Segment Open
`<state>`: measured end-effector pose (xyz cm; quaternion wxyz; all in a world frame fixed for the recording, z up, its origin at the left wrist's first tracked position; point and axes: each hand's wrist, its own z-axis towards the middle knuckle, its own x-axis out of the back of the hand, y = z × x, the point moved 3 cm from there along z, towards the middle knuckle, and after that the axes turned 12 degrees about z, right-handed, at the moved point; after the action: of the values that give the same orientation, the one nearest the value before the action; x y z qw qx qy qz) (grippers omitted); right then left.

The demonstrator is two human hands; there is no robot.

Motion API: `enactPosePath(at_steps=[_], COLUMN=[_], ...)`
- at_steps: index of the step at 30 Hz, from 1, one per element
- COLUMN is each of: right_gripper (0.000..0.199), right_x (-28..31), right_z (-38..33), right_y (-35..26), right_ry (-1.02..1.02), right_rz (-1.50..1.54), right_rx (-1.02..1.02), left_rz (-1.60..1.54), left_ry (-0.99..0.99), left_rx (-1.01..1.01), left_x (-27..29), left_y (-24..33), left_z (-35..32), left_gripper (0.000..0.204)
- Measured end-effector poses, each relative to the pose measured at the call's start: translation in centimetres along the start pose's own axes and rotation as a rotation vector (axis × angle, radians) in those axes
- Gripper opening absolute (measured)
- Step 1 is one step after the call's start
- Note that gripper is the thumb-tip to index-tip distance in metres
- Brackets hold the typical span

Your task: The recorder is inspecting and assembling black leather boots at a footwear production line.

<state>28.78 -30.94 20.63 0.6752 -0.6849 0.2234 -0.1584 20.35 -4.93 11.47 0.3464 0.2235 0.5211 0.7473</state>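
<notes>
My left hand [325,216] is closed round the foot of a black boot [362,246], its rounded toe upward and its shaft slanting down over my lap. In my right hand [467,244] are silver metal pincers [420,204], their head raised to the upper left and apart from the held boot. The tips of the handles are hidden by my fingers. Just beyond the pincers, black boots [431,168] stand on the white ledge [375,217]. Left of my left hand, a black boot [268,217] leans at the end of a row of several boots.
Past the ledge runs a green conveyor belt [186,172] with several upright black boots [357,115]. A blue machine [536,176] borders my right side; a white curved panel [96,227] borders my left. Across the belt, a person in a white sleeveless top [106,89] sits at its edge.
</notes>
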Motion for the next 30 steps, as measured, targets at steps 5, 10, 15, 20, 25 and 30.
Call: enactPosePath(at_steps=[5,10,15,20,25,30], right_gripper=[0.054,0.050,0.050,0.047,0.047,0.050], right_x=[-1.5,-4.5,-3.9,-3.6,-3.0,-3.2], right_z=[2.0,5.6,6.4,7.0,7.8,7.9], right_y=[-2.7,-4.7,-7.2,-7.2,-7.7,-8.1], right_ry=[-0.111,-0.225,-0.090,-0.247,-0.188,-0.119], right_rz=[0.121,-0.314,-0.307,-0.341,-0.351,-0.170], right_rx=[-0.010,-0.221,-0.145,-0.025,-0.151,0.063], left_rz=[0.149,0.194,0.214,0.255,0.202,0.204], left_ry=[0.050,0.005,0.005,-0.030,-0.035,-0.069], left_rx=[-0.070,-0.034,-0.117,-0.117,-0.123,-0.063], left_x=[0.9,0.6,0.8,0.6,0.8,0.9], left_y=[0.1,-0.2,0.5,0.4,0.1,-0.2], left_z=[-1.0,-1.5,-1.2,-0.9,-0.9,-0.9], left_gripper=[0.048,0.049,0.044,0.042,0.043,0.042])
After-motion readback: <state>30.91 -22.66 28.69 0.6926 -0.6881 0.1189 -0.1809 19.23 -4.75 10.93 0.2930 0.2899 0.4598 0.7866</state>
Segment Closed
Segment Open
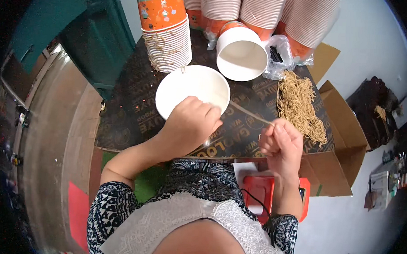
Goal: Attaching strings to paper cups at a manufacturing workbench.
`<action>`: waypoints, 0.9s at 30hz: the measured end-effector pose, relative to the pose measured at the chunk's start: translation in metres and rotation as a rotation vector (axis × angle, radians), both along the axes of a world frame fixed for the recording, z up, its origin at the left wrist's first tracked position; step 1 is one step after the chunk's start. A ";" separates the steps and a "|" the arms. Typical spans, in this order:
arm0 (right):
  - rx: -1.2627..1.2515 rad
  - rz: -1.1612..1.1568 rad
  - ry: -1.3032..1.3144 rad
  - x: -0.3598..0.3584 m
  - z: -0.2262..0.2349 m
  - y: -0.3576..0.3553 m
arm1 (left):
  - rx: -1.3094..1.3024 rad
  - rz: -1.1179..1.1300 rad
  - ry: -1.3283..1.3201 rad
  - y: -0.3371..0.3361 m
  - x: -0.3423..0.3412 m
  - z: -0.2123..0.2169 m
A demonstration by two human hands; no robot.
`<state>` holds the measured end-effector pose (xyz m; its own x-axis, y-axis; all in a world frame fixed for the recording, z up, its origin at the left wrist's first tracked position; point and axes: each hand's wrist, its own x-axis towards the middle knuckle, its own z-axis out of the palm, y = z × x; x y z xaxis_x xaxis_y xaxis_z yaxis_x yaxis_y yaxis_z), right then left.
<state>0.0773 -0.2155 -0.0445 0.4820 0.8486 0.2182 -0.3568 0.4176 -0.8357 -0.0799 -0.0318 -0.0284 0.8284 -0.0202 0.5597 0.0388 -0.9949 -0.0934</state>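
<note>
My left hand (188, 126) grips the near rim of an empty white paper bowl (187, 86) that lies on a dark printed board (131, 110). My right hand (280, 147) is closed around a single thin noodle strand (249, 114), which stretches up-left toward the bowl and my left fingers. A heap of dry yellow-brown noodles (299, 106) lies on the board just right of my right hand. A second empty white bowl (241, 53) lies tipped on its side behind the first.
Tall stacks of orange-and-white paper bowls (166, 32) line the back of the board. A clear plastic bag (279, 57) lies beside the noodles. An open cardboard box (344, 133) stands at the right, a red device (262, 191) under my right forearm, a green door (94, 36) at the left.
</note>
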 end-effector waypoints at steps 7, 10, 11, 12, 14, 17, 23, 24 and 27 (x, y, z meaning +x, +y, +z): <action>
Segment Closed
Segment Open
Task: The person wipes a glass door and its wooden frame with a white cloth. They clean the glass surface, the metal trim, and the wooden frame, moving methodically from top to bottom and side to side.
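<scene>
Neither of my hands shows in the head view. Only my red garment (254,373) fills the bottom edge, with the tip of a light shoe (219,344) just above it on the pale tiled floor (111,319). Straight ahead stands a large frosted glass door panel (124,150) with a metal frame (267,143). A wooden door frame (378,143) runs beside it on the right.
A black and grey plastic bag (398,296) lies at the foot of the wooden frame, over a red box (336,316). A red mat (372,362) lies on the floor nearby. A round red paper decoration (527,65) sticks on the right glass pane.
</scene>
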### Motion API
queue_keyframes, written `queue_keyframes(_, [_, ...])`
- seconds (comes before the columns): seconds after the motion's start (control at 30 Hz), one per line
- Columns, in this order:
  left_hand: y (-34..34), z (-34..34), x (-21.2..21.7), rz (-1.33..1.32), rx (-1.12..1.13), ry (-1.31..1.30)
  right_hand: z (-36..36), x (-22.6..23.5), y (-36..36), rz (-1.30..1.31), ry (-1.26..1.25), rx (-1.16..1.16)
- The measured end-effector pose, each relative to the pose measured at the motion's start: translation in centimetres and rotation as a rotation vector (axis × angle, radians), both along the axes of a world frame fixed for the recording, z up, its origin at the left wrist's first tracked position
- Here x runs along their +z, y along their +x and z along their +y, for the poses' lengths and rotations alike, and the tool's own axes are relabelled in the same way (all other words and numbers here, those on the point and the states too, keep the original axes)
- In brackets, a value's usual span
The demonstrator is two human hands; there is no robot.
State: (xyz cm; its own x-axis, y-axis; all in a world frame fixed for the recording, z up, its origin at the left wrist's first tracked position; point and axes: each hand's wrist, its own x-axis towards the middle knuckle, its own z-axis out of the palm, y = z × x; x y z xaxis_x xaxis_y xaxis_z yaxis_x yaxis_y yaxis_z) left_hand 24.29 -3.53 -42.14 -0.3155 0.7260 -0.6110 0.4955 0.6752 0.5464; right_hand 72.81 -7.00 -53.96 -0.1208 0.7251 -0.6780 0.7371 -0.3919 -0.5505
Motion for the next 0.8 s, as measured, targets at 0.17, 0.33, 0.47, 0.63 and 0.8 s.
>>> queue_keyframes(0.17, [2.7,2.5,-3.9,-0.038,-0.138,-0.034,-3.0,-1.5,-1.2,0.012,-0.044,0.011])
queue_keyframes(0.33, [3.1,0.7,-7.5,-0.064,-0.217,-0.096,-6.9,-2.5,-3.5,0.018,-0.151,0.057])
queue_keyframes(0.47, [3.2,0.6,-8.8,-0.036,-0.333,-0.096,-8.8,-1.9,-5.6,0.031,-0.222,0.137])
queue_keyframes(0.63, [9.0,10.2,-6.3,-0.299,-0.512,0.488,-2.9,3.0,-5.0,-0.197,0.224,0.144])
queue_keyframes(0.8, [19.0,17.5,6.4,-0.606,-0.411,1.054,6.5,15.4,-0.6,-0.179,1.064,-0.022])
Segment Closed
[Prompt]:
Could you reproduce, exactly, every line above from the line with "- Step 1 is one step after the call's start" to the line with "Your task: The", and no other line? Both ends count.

[Result for this exercise]:
- Step 1 is one step after the call's start
- Note that gripper is the thumb-tip to index-tip distance in metres
- Brackets hold the typical span

Your task: The recorder is inspecting and assembling black leather boots at a footwear production line.

The response to this exercise is complete.